Whether this is your favorite part, or your least-favorite part – it doesn’t have to be all-out chaos. This is an incredible opportunity for girls to take on leadership roles in researching and budgeting a trip, and learn what happens behind the scenes of their field trips.

Brainstorming

Encourage creative brainstorming about where they’d like to go! Maybe there’s an activity or badge they’d like to build a trip around! Start with what trips and activities they’ve already done, and build from there! It’s all about the progression.

Researching

Have girls go over all the ideas and decide which ones to investigate further. The more involved they are in this process, the more fun it will be! Sure, maybe they won’t be the ones calling and making reservations – but they deserve a chance to see how it all works! From the research, the girls can decide which trip they’d like to pursue planning.

Budgeting

After researching possible transportation, lodging, activity, and food costs – look at the numbers. Is this a trip that the girls are willing to save up for? If no, then start over with a different option. They may decide to go on a less-expensive trip.

Planning

Girls may choose to work in planning committees on their own, outside of regular meeting time. Committees might include Activity, Transportation, Food, Fun, Safety, and more.

 

Paying for Trips

Girl Scout Product Sales

Product sales like the Fall Product Program and Girl Scout Cookie Program are built-in ways for troops to help plan for, save for, and pay for troop trips and adventures.

It’s important to remember that with the Fall Product Program and the Girl Scout Cookie Program, money earned by the troop belongs to the entire group. The amount sold by each girl makes up the total amount, and is not/cannot be divided per person, based on the amount of product earnings she is responsible for. Troop funds are to be used for troop activities, not individual girls’ family or personal activities. However, if a troop wants to support an individual girl’s high award project, the girls can vote on how to spend it and how much to give. Individually-registered Girl Scouts’ funds (i.e.: these girls are not in a troop) are usually handled by their service unit, and can be requested by the girl to put toward Girl Scout activities only.
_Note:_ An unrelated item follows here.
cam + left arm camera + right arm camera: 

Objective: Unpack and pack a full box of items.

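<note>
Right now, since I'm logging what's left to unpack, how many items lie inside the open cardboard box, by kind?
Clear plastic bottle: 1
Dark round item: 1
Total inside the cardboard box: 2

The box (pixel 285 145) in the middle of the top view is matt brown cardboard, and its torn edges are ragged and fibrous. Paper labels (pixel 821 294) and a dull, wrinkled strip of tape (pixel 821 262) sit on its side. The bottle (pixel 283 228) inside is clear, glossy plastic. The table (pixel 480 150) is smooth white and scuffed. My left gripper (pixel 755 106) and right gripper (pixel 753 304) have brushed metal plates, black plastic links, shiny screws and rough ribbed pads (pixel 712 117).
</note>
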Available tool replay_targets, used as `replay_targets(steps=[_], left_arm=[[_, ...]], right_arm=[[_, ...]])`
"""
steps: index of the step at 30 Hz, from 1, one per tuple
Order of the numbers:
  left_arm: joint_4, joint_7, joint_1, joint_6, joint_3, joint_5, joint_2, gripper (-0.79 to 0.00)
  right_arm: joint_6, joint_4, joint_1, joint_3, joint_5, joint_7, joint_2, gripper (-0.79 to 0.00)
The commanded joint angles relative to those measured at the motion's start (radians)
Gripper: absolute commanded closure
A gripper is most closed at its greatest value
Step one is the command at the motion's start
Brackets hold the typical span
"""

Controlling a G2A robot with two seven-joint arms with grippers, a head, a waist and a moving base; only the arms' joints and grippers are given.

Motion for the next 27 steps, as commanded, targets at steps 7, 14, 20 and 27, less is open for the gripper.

Bottom line: once product earnings go into the troop account, it’s one big pot. The only exception to this rule is if a girl transfers to another troop.

Additional Money-Earning

If a troop wants to hold additional money-earning activities in addition to the Fall Product Program and Cookie Program – it’s an option! These activities include things like car washes, spaghetti suppers, pancake breakfasts, bake sales, yard sales, etc. If you hold any other kind of money-earning event, there’s an approval process that needs to happen first. We ask that you submit the Application for Money-Earning Project at least 30 days before the event.

Travel Grant

We offer a grant for Cadettes and up to travel with! It’s a grant of up to $500! While it’s not for specifically for troops, girls can apply for it on their own and use it to help pay for council-sponsored trips (like the Costa Rica trip in 2018!) and GSUSA Destinations. Applications are due to council each year on Nov. 15 and March 15.

 

Post-Trip Reflection

Reflection offers the opportunity to see how something influenced us or affected us. A trip offers a unique opportunity to reflect, because it might have been a new experience for the girls. They have no prior experience on which to base their opinions, so reflecting on the experience as a group can help them process the trip. Something as easy as listing a high/low moment from the trip is reflecting, or even talking about what emotions the trip made her experience and why!
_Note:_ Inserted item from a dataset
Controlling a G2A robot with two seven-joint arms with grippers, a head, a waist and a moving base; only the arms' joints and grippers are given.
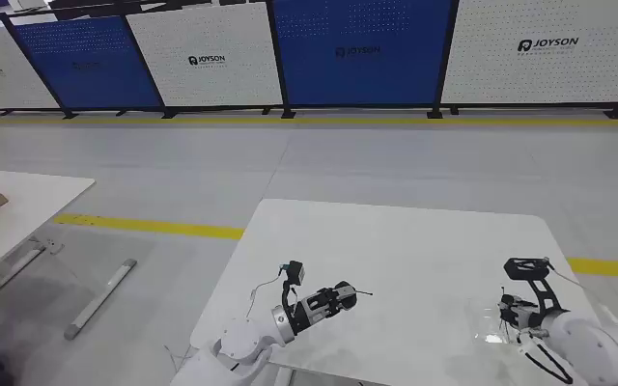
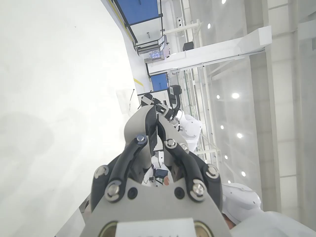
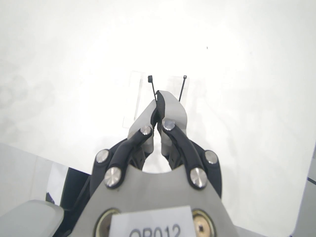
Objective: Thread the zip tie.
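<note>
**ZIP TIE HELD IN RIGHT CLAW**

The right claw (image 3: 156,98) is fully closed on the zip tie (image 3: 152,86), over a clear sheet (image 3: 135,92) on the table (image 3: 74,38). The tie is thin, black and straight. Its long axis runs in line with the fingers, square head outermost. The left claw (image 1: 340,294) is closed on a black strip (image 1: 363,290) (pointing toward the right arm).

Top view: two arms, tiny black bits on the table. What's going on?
The left pincer is shut on a thin black zip tie, whose end pokes out over the white table. The right pincer is shut on the strap of a second black zip tie at a clear plastic sheet, where a third black zip tie lies loose. The arms are well apart, and nothing is threaded yet.
</note>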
Plan a post-trip review and celebration session for girls to discuss what they liked, dislikes, or would’ve done differently. Then, as a troop, decide how you’d best like to capture your trip memories! Girls may decide they want to create a scrapbook, tell other troops about their trip, or build an album on social media. You may want to plan this session a few weeks after the trip to give girls the opportunity to reflect on their own.

Use these tips and your troop trip will be truly girl powered! You may find yourself offering helpful suggestions and guidance along the way, especially if they’re planning a trip for the first time. The more trips the girls plan, the more it will become second-nature to them, and before you know it, they’ll be thinking of rainy day gear before the thought of a dark cloud crossed your mind!

Bon voyage!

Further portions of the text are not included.